# What is needed
Please restate, word for word, the lines below that begin at the one with "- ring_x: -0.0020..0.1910" and end at the one with "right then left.". Leave out all other lines.

**** Given material ****

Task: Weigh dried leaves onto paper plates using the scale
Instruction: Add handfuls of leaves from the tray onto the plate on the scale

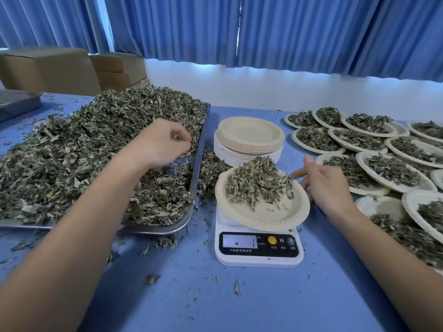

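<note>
Paper plate (275, 224): it sits on the scale (259, 259) and is wider than the scale top; a heap of leaves (259, 183) lies on its far half.
Left hand (165, 142): its grip is pressed together on a small tuft of leaves, above the dried leaves (84, 149) piled in the tray (199, 152). This part is blurred.
Right hand (326, 183): its grip is loosely spread and holds nothing, with the fingertips at the right rim of the plate.
Display (239, 241): lit, but the number is too blurred to read.
Step in hand: I judge it is the fine adjusting of the weight by small pinches.
How to do it well: drop only a few leaves at once onto the middle of the heap. Take both hands off the plate before reading, because a touching finger can falsify the number.
Risk: loose leaves may slide over the rim onto the desk (239, 303).
Afterwards: the plate probably joins the filled plates (359, 161) on the right.
</note>
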A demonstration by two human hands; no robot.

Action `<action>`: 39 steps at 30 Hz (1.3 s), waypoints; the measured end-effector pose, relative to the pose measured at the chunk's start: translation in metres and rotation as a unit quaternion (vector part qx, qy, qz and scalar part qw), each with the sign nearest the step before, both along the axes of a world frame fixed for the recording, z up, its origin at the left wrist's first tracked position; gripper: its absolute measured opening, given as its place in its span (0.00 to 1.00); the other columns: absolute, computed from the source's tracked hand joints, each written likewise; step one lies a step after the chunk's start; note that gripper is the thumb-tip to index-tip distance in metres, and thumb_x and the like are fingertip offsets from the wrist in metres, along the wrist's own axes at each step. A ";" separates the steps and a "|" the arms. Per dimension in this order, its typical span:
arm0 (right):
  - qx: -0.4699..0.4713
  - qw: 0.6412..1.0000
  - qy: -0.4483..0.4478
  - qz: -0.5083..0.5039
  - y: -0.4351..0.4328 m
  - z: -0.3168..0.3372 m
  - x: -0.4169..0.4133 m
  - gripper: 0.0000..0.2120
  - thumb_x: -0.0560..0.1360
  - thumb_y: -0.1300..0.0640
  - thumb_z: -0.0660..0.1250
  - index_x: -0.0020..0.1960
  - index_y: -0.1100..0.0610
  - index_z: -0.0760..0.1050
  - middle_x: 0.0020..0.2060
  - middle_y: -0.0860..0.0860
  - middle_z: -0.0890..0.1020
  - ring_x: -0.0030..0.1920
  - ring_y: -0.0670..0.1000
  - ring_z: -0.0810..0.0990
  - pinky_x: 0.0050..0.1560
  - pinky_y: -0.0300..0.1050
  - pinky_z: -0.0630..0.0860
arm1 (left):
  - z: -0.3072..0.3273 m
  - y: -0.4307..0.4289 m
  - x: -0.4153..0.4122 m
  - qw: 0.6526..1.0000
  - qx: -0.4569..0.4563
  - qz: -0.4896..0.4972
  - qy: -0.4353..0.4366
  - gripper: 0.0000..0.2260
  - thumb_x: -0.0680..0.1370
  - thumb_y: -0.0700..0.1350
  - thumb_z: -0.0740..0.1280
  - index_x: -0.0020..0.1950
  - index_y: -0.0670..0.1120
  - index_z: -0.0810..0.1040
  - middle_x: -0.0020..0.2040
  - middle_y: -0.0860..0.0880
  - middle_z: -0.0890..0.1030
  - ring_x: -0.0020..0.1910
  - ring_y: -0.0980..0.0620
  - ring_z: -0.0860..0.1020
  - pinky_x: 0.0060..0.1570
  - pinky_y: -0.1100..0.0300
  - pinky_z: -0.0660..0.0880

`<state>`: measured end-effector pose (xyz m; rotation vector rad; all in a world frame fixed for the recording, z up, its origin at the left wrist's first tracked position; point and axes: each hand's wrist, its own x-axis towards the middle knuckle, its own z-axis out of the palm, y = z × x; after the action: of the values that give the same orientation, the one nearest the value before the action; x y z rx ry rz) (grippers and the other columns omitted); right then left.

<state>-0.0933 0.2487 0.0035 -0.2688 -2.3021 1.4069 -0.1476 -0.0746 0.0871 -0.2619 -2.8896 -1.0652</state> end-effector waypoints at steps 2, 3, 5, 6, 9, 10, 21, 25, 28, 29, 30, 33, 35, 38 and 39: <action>0.007 1.000 -0.001 -0.005 0.000 0.000 0.001 0.27 0.85 0.43 0.57 0.38 0.54 0.85 0.27 0.55 0.82 0.23 0.49 0.76 0.41 0.53 0.76 | -0.008 -0.017 -0.007 0.991 -0.103 -0.030 -0.075 0.10 0.78 0.47 0.71 0.59 0.54 0.80 0.56 0.53 0.79 0.51 0.53 0.80 0.49 0.55 0.75; 0.009 1.000 0.000 -0.006 0.000 0.001 0.001 0.27 0.85 0.43 0.57 0.37 0.53 0.85 0.27 0.55 0.82 0.23 0.49 0.76 0.41 0.53 0.77 | -0.011 -0.022 -0.009 0.982 -0.147 -0.050 -0.108 0.12 0.77 0.48 0.73 0.61 0.54 0.79 0.55 0.54 0.78 0.52 0.53 0.79 0.52 0.55 0.73; 0.009 1.000 0.000 -0.004 0.000 0.001 0.001 0.27 0.85 0.43 0.57 0.37 0.53 0.85 0.27 0.55 0.82 0.23 0.50 0.76 0.42 0.54 0.77 | -0.016 -0.023 -0.008 0.967 -0.199 -0.076 -0.142 0.16 0.76 0.50 0.75 0.62 0.52 0.79 0.53 0.55 0.77 0.55 0.52 0.77 0.59 0.54 0.71; 0.008 1.000 0.000 -0.003 0.000 0.000 0.000 0.27 0.85 0.43 0.57 0.37 0.53 0.85 0.27 0.55 0.82 0.23 0.50 0.76 0.42 0.55 0.77 | -0.018 -0.022 -0.007 0.965 -0.207 -0.078 -0.144 0.17 0.75 0.50 0.76 0.62 0.52 0.79 0.53 0.55 0.78 0.57 0.50 0.77 0.61 0.54 0.71; 0.001 1.000 0.003 -0.002 0.002 -0.001 -0.001 0.28 0.85 0.42 0.57 0.35 0.50 0.85 0.27 0.55 0.82 0.23 0.50 0.76 0.40 0.53 0.77 | -0.024 -0.016 -0.008 0.968 -0.203 -0.068 -0.133 0.17 0.73 0.45 0.78 0.61 0.50 0.80 0.55 0.51 0.80 0.56 0.49 0.78 0.64 0.51 0.74; -0.001 1.000 0.004 -0.001 0.002 -0.002 -0.001 0.28 0.85 0.42 0.57 0.34 0.49 0.85 0.27 0.55 0.82 0.23 0.51 0.76 0.39 0.51 0.76 | -0.026 -0.013 -0.008 0.968 -0.204 -0.067 -0.128 0.17 0.73 0.43 0.78 0.60 0.50 0.81 0.54 0.50 0.80 0.55 0.48 0.78 0.63 0.51 0.75; 0.013 1.000 -0.004 -0.005 0.002 0.000 -0.001 0.25 0.84 0.41 0.57 0.39 0.50 0.85 0.29 0.51 0.83 0.26 0.51 0.77 0.42 0.52 0.77 | -0.025 -0.003 -0.006 0.997 -0.071 -0.031 -0.019 0.07 0.76 0.40 0.74 0.51 0.49 0.82 0.50 0.48 0.82 0.48 0.50 0.80 0.53 0.54 0.78; 0.014 0.999 0.002 0.034 0.000 0.008 0.000 0.20 0.84 0.40 0.58 0.50 0.47 0.86 0.40 0.43 0.86 0.37 0.40 0.81 0.47 0.46 0.75 | -0.015 0.017 0.009 0.992 -0.004 -0.117 0.036 0.20 0.73 0.57 0.76 0.62 0.51 0.80 0.53 0.54 0.82 0.51 0.57 0.81 0.56 0.57 0.79; 0.037 0.993 -0.011 0.113 -0.009 0.014 -0.002 0.18 0.84 0.41 0.57 0.62 0.44 0.82 0.59 0.38 0.83 0.61 0.37 0.78 0.65 0.46 0.72 | -0.015 0.036 0.026 0.969 -0.087 -0.222 -0.066 0.52 0.59 0.73 0.74 0.79 0.55 0.63 0.73 0.55 0.72 0.69 0.56 0.73 0.71 0.52 0.70; 0.042 0.989 -0.022 0.137 -0.012 0.014 -0.002 0.19 0.84 0.41 0.56 0.63 0.44 0.82 0.62 0.39 0.82 0.64 0.38 0.77 0.67 0.45 0.70 | -0.017 0.041 0.028 0.959 -0.111 -0.248 -0.081 0.58 0.57 0.74 0.74 0.82 0.55 0.56 0.78 0.55 0.65 0.75 0.55 0.66 0.75 0.53 0.63; 0.046 0.986 -0.025 0.160 -0.016 0.014 0.000 0.20 0.84 0.41 0.56 0.61 0.46 0.84 0.62 0.39 0.82 0.65 0.39 0.77 0.68 0.44 0.68 | -0.019 0.044 0.029 0.953 -0.119 -0.263 -0.090 0.61 0.57 0.73 0.75 0.83 0.54 0.50 0.81 0.57 0.58 0.78 0.56 0.60 0.77 0.58 0.56; 0.032 0.985 0.007 0.170 -0.024 0.012 0.007 0.20 0.84 0.44 0.59 0.50 0.52 0.87 0.57 0.41 0.85 0.60 0.41 0.81 0.67 0.43 0.70 | -0.023 0.045 0.030 0.944 -0.129 -0.286 -0.106 0.63 0.61 0.66 0.79 0.83 0.52 0.42 0.82 0.59 0.50 0.78 0.61 0.52 0.70 0.70 0.48; 0.061 0.992 0.034 0.105 -0.022 0.016 0.009 0.15 0.84 0.46 0.62 0.52 0.51 0.86 0.52 0.41 0.85 0.53 0.43 0.82 0.58 0.44 0.73 | -0.026 0.047 0.031 0.941 -0.136 -0.291 -0.109 0.64 0.62 0.64 0.81 0.83 0.51 0.41 0.82 0.58 0.50 0.78 0.61 0.53 0.68 0.73 0.49; 0.156 0.985 -0.043 0.057 -0.012 0.025 0.009 0.10 0.82 0.48 0.65 0.58 0.48 0.83 0.36 0.44 0.81 0.33 0.40 0.77 0.38 0.42 0.70 | -0.028 0.052 0.034 0.944 -0.113 -0.295 -0.093 0.64 0.61 0.63 0.81 0.83 0.52 0.42 0.82 0.59 0.51 0.77 0.64 0.54 0.67 0.77 0.49; 0.144 0.985 -0.068 0.067 -0.009 0.025 0.007 0.09 0.82 0.50 0.66 0.56 0.50 0.84 0.31 0.45 0.79 0.28 0.41 0.74 0.34 0.40 0.67 | -0.029 0.054 0.034 0.945 -0.101 -0.301 -0.083 0.64 0.61 0.62 0.82 0.83 0.52 0.43 0.81 0.60 0.52 0.75 0.67 0.54 0.65 0.81 0.49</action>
<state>-0.0861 0.2397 0.0283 -0.1270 -2.6411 1.1242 -0.1132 -0.0207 0.0579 -1.1817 -3.1504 -0.8655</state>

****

# Response
  - ring_x: -0.0020..0.1910
  - ring_y: -0.0980..0.0620
  - ring_z: -0.0860..0.1020
  - pinky_x: 0.0060..0.1570
  - pinky_y: -0.1100..0.0300
  - pinky_z: -0.0660..0.0880

`<state>`: measured end-effector pose (xyz m; rotation vector rad; all in a world frame fixed for the recording, z up, its origin at the left wrist's first tracked position; point and axes: each hand's wrist, its own x-axis towards the middle knuckle, its own z-axis out of the palm, y = z × x; after the action: of the values that give the same orientation, the one nearest the value before the action; x y z rx ry rz) (grippers and the other columns omitted); right then left.

With this, the exercise is finished.